POD書籍は、デジタル印刷機を活用して注文に応じて1冊からでも迅速に印刷・製本することが可能なため、在庫を切らすことなく即日出荷できるという。出版社にとっても、多くの在庫を抱える必要がなく、ニーズに応じて柔軟に書籍を供給できることから、在庫管理の費用軽減や経営の効率化が期待できるとしている。

 インプレスR&DのPOD書籍はこれまで、Amazon.co.jp、三省堂書店、ウェブの書斎、honto.jp、ジュンク堂書店池袋本店で販売していたが、これまでに実現したPOD書籍販売は、PODの製造設備を保有しているストアと、PODの製造設備を保有する企業と提携することで直接仕入れることができるストアが対象だった。
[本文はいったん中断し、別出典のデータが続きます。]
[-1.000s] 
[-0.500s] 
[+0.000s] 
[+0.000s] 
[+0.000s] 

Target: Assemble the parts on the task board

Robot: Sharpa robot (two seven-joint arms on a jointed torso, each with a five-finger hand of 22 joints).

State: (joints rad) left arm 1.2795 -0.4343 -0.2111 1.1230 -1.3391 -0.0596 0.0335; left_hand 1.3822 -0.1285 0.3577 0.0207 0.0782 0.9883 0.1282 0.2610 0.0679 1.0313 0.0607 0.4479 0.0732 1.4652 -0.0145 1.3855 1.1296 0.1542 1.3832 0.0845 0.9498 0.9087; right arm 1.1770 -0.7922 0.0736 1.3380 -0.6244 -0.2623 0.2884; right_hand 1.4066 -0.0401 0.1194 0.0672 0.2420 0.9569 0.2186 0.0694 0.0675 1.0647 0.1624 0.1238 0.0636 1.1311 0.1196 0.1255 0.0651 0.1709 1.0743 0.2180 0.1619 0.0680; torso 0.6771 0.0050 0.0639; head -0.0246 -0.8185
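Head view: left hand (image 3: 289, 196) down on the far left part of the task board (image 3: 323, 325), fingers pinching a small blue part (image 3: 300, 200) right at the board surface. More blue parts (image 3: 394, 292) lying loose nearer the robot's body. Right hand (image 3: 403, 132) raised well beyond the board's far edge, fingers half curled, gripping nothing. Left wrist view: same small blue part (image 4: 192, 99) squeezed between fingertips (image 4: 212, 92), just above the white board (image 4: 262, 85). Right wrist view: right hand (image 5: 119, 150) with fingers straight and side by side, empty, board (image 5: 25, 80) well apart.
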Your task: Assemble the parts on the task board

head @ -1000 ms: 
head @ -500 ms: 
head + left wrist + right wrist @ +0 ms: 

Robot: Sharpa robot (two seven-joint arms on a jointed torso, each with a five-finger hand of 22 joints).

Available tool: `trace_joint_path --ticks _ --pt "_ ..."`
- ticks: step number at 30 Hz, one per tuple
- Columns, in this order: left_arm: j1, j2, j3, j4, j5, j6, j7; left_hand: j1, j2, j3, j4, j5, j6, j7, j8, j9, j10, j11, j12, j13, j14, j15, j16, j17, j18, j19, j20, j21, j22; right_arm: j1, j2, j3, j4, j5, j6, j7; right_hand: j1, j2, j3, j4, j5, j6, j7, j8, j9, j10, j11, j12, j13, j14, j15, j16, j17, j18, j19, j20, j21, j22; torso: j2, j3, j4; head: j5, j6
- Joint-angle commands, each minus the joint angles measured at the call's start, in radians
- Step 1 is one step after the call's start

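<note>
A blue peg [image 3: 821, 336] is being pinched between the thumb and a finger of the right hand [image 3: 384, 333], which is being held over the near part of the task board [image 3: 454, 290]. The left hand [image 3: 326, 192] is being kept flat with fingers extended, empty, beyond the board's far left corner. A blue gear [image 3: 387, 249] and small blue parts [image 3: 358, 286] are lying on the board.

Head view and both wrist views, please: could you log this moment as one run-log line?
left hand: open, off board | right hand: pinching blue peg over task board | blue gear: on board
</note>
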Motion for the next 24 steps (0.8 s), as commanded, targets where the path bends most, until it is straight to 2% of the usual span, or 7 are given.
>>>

 これに対して楽天ブックスは、POD設備を自社で保有することなく、インプレスR&Dが提携している京葉流通倉庫株式会社から最少1冊単位で直接納品できる仕組みを採用。楽天ブックスでは対象の全タイトルを最少1冊ずつ在庫として自社倉庫に保管し、注文を受けて出荷した分を随時補充することにより、擬似的にPOD対応ストアを展開するかたちだ。米国の書籍取次会社では一般的に行われているPOD書籍の流通方法だというが、日本での本格導入は今回が初めての試みだとしている。